### [Exercise objective]
Every line of the material that follows must be printed again exactly.

┌──

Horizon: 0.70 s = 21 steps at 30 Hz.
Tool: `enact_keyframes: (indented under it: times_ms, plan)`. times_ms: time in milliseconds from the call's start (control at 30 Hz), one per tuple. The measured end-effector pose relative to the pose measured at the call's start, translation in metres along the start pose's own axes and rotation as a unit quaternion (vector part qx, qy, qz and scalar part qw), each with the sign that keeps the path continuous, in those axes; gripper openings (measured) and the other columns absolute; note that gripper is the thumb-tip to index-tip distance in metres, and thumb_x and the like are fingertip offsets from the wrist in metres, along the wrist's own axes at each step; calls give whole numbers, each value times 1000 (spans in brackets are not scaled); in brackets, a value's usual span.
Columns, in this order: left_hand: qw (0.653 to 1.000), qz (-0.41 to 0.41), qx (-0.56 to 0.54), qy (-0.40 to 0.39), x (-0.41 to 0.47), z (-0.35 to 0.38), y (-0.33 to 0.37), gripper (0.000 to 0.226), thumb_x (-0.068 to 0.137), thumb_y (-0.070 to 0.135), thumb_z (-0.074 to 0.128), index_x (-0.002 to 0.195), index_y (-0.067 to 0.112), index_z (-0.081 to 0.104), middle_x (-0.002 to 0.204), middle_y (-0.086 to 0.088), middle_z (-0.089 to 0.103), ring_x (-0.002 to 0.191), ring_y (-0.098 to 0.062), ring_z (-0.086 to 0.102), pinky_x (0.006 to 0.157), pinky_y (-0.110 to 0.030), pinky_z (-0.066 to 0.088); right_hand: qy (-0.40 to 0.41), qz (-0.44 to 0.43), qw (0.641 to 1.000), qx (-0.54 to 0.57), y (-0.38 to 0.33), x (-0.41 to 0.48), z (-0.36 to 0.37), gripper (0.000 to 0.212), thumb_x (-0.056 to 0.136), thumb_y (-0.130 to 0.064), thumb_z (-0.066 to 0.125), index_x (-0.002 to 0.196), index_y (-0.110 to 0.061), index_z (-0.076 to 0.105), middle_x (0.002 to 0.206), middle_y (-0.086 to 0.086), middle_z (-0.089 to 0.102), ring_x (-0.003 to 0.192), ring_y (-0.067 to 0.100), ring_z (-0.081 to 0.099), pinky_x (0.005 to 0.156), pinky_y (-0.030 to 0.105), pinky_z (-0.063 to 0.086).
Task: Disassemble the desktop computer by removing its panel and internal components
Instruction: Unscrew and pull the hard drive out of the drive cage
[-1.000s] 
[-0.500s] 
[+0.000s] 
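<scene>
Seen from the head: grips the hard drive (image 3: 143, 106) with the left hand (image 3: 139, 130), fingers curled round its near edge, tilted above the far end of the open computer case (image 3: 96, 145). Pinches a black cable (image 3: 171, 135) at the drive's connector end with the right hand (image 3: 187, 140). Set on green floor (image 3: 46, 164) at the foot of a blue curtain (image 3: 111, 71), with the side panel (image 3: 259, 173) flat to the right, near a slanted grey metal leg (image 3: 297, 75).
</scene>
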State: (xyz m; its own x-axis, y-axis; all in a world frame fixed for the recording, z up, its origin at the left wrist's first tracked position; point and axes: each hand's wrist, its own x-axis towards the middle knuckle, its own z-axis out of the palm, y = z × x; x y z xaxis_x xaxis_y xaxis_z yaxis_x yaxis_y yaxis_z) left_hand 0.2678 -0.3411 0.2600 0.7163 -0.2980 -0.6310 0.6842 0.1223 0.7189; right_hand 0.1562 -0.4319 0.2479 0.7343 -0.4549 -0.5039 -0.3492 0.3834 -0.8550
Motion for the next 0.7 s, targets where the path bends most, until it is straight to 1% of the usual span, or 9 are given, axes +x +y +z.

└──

### [Task result]
Horizon: 0.70 s = 21 steps at 30 Hz.
Tool: `enact_keyframes: (indented under it: times_ms, plan)`. times_ms: time in milliseconds from the call's start (control at 30 Hz), one per tuple. The measured end-effector pose relative to the pose measured at the call's start, translation in metres along the start pose's own axes and rotation as a unit quaternion (vector part qx, qy, qz and scalar part qw), each with the sign that keeps the path continuous, in those axes; gripper openings (measured) and the other columns absolute; note that gripper is the thumb-tip to index-tip distance in metres, and thumb_x and the like are fingertip offsets from the wrist in metres, along the wrist's own axes at each step; calls give whole numbers, each value times 1000 (spans in brackets are not scaled); in brackets, a value's usual span.
Columns, in this order: left_hand: qw (0.653 to 1.000), qz (-0.41 to 0.41), qx (-0.56 to 0.54), qy (-0.40 to 0.39), x (-0.41 to 0.47), z (-0.35 to 0.38), y (-0.33 to 0.37), gripper (0.000 to 0.226), thumb_x (-0.068 to 0.137), thumb_y (-0.070 to 0.135), thumb_z (-0.074 to 0.128), index_x (-0.002 to 0.195), index_y (-0.067 to 0.112), index_z (-0.081 to 0.104), middle_x (-0.002 to 0.204), middle_y (-0.086 to 0.088), middle_z (-0.089 to 0.103), ring_x (-0.002 to 0.191), ring_y (-0.098 to 0.062), ring_z (-0.086 to 0.102), pinky_x (0.006 to 0.157), pinky_y (-0.110 to 0.030), pinky_z (-0.066 to 0.088); right_hand: qy (-0.40 to 0.41), qz (-0.44 to 0.43), qw (0.641 to 1.000), qx (-0.54 to 0.57), y (-0.38 to 0.33), x (-0.41 to 0.48), z (-0.36 to 0.37), gripper (0.000 to 0.212), thumb_x (-0.056 to 0.136), thumb_y (-0.130 to 0.064), thumb_z (-0.066 to 0.125), index_x (-0.002 to 0.196), index_y (-0.110 to 0.061), index_z (-0.076 to 0.105), middle_x (0.002 to 0.206), middle_y (-0.086 to 0.086), middle_z (-0.089 to 0.102), ring_x (-0.003 to 0.192), ring_y (-0.067 to 0.100), ring_z (-0.081 to 0.099), pinky_x (0.005 to 0.156), pinky_y (-0.030 to 0.105), pinky_z (-0.063 to 0.086).
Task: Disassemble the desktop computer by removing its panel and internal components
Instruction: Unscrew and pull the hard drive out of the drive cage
[-1.000s] 
[-0.500s] 
[+0.000s] 
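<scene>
Seen from the head: grips the hard drive (image 3: 143, 106) with the left hand (image 3: 139, 130), fingers curled round its near edge, tilted above the far end of the open computer case (image 3: 96, 145). Pinches a black cable (image 3: 171, 135) at the drive's connector end with the right hand (image 3: 187, 140). Set on green floor (image 3: 46, 164) at the foot of a blue curtain (image 3: 111, 71), with the side panel (image 3: 259, 173) flat to the right, near a slanted grey metal leg (image 3: 297, 75).
</scene>
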State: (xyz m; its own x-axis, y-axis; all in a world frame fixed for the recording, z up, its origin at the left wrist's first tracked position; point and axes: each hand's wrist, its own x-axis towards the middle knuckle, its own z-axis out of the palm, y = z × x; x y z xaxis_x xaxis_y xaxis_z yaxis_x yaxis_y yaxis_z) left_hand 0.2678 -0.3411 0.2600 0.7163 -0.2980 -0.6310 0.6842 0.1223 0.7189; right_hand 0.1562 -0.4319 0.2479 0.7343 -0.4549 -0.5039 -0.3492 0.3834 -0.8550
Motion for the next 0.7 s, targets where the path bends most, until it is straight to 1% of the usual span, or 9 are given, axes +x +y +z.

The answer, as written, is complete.